Differenze nei tempi di recupero Potrebbe – forse – avere spiegazioni ormonali, scrivono i ricercatori secondo la BBC. Ma non è chiaro il motivo per cui aumenta il rischio di sviluppare una commozione cerebrale. Secondo lo studio, le ragazze potrebbero avere maggiori probabilità di segnalare i sintomi, ma i ricercatori non escludono, ad esempio, che una scarsa forza del collo aumenti il ​​rischio di annuire.

Negli Stati Uniti d’America, l’addestramento al gesto è vietato ai bambini fino a dieci anni ed è limitato alla fascia di età di 11-13 anni. Nel Regno Unito, le raccomandazioni si applicano piuttosto che il divieto, proprio come in Svezia, dove si trova la Federcalcio svedese Raccomanda che i bambini di età inferiore ai 13 anni non si esercitino a gesticolare.

Gesti, commozione cerebrale Le lesioni alla testa sono state ampiamente discusse nel calcio negli ultimi anni, non da ultimo dalle malattie della testa e del collo La fine della carriera della star del calcio svedese Lotta Schilin O poiché la ricerca ha dimostrato che la probabilità di morte prematura per demenza è 3,5 volte più grande per un ex calciatore rispetto all’uomo comune (Questo studio è stato condotto anche da Willie Stewart, Università di Glasgow.)

Allo stesso tempo, è importante distinguere tra sport infantili e sportivi d’élite, ha detto in precedenza Henrik Zetterberg, professore di neuroscienze presso l’Università di Göteborg.
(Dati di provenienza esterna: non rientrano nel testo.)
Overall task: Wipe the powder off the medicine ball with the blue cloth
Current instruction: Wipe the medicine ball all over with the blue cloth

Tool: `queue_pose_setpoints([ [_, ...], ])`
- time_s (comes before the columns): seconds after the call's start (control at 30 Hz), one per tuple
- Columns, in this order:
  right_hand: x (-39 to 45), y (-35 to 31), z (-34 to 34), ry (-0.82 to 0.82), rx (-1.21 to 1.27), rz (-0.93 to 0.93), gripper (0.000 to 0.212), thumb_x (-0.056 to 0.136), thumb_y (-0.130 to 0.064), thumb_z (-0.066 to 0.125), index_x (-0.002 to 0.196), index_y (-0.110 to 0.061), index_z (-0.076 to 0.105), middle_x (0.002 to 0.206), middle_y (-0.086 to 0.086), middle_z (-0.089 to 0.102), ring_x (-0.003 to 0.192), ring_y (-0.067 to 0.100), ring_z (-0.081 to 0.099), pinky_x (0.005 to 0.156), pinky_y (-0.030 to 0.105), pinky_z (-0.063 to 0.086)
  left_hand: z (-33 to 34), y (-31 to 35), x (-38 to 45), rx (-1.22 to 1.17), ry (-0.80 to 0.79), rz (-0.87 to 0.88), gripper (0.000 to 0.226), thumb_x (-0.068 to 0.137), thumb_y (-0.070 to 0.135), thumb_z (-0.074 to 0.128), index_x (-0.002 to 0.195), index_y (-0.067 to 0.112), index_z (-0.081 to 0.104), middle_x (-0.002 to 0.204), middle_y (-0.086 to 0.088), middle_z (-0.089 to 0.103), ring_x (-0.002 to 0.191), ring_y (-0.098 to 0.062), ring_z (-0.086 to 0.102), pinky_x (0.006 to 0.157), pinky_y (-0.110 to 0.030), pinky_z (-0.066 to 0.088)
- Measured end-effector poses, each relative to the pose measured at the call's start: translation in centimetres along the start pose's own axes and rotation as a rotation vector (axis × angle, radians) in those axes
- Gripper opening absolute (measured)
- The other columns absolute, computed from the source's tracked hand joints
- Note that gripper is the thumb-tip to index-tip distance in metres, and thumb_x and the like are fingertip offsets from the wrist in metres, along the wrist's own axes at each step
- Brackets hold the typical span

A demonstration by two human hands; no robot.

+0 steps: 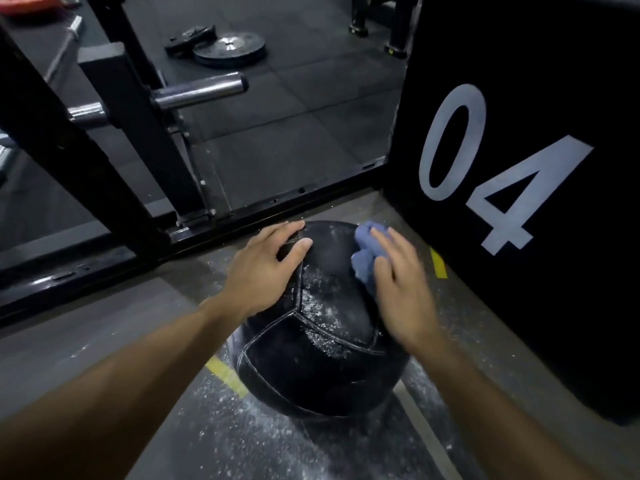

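Note:
A black stitched medicine ball (311, 368) sits on the grey floor at centre bottom, with white powder (323, 306) smeared across its top panels. My left hand (266, 268) rests flat on the ball's upper left, fingers straight. My right hand (398, 285) presses a bunched blue cloth (367, 251) onto the ball's upper right; the fingers lie fairly straight over the cloth and look motion-blurred. Part of the cloth is hidden under that hand.
A large black box marked "04" (519, 188) stands close on the right. A black rack frame (131, 161) with steel pegs runs along the left and behind the ball. Powder is scattered on the floor (263, 434) in front. A weight plate (228, 48) lies further back.

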State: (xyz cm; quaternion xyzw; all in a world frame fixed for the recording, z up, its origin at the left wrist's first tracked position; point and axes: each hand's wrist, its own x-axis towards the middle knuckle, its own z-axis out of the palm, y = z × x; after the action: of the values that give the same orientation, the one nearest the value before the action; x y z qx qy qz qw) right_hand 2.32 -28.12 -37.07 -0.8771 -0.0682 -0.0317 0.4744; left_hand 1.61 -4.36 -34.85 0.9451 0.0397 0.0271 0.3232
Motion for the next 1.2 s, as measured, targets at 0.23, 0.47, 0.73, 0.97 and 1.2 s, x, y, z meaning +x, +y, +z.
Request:
queue_pose_setpoints([
  [0.23,-10.5,-3.5,4.1,0.168,-0.327,-0.17,0.063,0.101,-0.035,0.04,0.164,-0.03,0.038,0.178,-0.003,0.013,0.165,0.027,0.004,0.131,0.052,0.018,0.1,-0.8,1.3,-0.086,-0.001,-0.065,0.07,0.088,0.084,0.03,0.146,0.05,0.05,0.151,0.016,0.05,0.141,-0.014,0.046,0.118,-0.047,0.038],
  [0.47,-11.4,-2.2,4.1,0.176,-0.395,-0.239,0.061,0.102,-0.035,0.043,0.163,-0.029,0.039,0.176,0.003,0.023,0.164,0.033,0.013,0.124,0.066,0.029,0.4,-0.4,-0.9,-0.062,0.049,-0.092,0.05,0.101,0.068,0.041,0.145,0.047,0.053,0.149,0.017,0.05,0.138,-0.012,0.047,0.114,-0.042,0.04],
  [0.73,2.1,-4.7,0.4,-0.204,-0.299,0.038,0.072,0.097,-0.052,0.016,0.158,-0.027,0.046,0.166,0.003,0.039,0.155,0.027,0.032,0.128,0.047,0.023,1.6,1.4,-5.9,-0.033,0.198,-0.136,0.054,0.1,0.067,0.043,0.145,0.04,0.055,0.149,0.012,0.05,0.139,-0.014,0.047,0.118,-0.04,0.037],
  [0.97,8.9,-8.2,0.4,-0.687,-0.331,0.069,0.038,0.092,-0.038,0.043,0.109,-0.031,0.077,0.126,0.001,0.074,0.12,0.03,0.065,0.098,0.038,0.049,3.9,3.0,-9.3,0.059,0.251,-0.159,0.061,0.099,0.073,0.029,0.15,0.046,0.048,0.154,0.015,0.044,0.146,-0.01,0.038,0.121,-0.048,0.034],
  [1.2,0.6,-4.3,-1.2,-0.318,-0.34,-0.268,0.067,0.094,-0.047,0.023,0.156,-0.041,0.047,0.171,-0.011,0.031,0.162,0.023,0.018,0.128,0.052,0.023,3.3,4.3,-7.3,0.093,0.213,-0.224,0.068,0.094,0.074,0.023,0.151,0.045,0.045,0.151,0.01,0.048,0.141,-0.017,0.045,0.117,-0.05,0.038],
])
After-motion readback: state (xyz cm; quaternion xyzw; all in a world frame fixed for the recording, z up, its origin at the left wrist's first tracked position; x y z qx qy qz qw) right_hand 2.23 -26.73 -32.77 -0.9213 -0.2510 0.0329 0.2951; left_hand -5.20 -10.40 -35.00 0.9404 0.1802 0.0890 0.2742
DN:

– Da adulto, il gesto della palla è completamente innocuo, se puoi maneggiare la palla con i muscoli del collo tesi.

La star del calcio svedese Lotta Schilin con la maglia del Rosengård dopo il successo a damallsvenskan 2017 che in seguito ha posto fine alla sua carriera.

La star del calcio svedese Lotta Schilin con la maglia del Rosengård dopo il successo a damallsvenskan 2017 che in seguito ha posto fine alla sua carriera.